• The problem: Where a line holds the word "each", copy that line from the data below.

• Recorded information:
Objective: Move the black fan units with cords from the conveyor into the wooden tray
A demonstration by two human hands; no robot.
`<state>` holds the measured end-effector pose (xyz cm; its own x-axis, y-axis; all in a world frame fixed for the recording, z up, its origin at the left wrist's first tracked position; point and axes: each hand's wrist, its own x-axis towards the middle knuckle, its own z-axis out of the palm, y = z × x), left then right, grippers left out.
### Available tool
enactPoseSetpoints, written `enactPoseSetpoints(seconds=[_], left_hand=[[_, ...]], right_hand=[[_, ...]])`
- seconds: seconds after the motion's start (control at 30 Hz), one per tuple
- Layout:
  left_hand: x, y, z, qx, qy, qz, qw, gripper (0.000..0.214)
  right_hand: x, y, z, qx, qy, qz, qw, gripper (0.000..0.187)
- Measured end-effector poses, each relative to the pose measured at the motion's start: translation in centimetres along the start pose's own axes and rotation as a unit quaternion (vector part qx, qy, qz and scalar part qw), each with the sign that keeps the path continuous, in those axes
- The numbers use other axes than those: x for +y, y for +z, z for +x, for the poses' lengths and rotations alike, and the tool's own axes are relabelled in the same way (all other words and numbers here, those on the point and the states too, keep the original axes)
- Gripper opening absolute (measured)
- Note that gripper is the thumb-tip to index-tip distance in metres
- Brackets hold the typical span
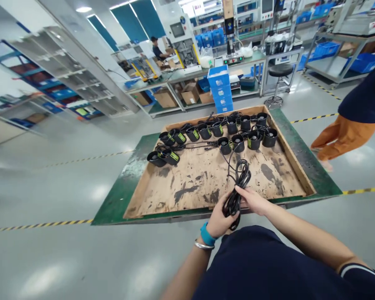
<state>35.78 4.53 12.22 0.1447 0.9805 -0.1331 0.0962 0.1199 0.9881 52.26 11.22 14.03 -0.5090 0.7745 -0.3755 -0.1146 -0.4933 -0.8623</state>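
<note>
A looped bundle of black cable (243, 177) is held upright between my two hands, over the near edge of the wooden tray (193, 181). My left hand (220, 218) wraps round its lower part, with a blue band and a silver bangle on the wrist. My right hand (253, 200) grips the bundle's middle from the right, its thumb across the cable and its other fingers partly hidden. From the bundle a cable runs up toward a black cylindrical fan unit (224, 146). Several like units with green-yellow labels stand in rows in the tray.
The tray lies on a green-topped table (309, 166). At the right, a person in orange trousers (351, 133) stands close by. Stacked blue crates (219, 89) and a black stool (280, 71) are beyond the table. Workbenches line the back, where another person (158, 49) sits.
</note>
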Motion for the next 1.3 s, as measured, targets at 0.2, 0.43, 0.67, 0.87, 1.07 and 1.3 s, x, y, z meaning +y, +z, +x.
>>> enactPoseSetpoints(seconds=[0.2,0.43,0.67,0.87,1.07,1.3], left_hand=[[3.4,-2.8,-1.2,-0.044,-0.124,-0.116,0.985,0.050],[4.3,-6.8,-1.4,-0.234,-0.127,-0.261,0.928,0.082],[8.8,-21.4,10.7,0.130,0.091,0.125,0.979,0.038],[4.1,-28.7,27.4,0.153,0.193,0.363,0.899,0.039],[-3.4,-28.3,32.8,0.060,0.105,0.514,0.849,0.036],[-5.4,-24.5,32.8,0.008,0.151,0.510,0.847,0.032]], right_hand=[[-0.8,-2.7,-3.1,0.025,-0.374,-0.548,0.748,0.062],[-8.4,-2.1,5.6,-0.041,-0.445,-0.749,0.489,0.028],[-25.3,-3.6,16.9,0.129,-0.410,-0.822,0.373,0.028],[-25.6,-7.6,26.9,0.062,-0.252,-0.887,0.383,0.033],[-20.7,-11.0,29.6,0.082,-0.103,-0.807,0.576,0.036],[-20.8,-9.8,20.4,0.207,-0.332,-0.573,0.720,0.030]])
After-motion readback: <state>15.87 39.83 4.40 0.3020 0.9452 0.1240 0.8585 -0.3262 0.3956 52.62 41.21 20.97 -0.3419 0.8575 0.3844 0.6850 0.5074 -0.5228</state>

• Written response:
`<state>` holds the measured end-effector pose (xyz cm; its own x-axis, y-axis; all in a world frame fixed for the recording, z up, its origin at the left wrist's first tracked position; point and axes: each hand's wrist, its own x-axis towards the middle knuckle, its own z-axis out of the palm, y = z × x), left then right, grippers left out.
- Measured end-effector poses, each relative to the pose measured at the motion's start: translation in centimetres along the start pose's own axes and rotation as a unit quaternion (vector part qx, qy, qz and scalar part qw), each with the sign that keeps the path continuous, in those axes

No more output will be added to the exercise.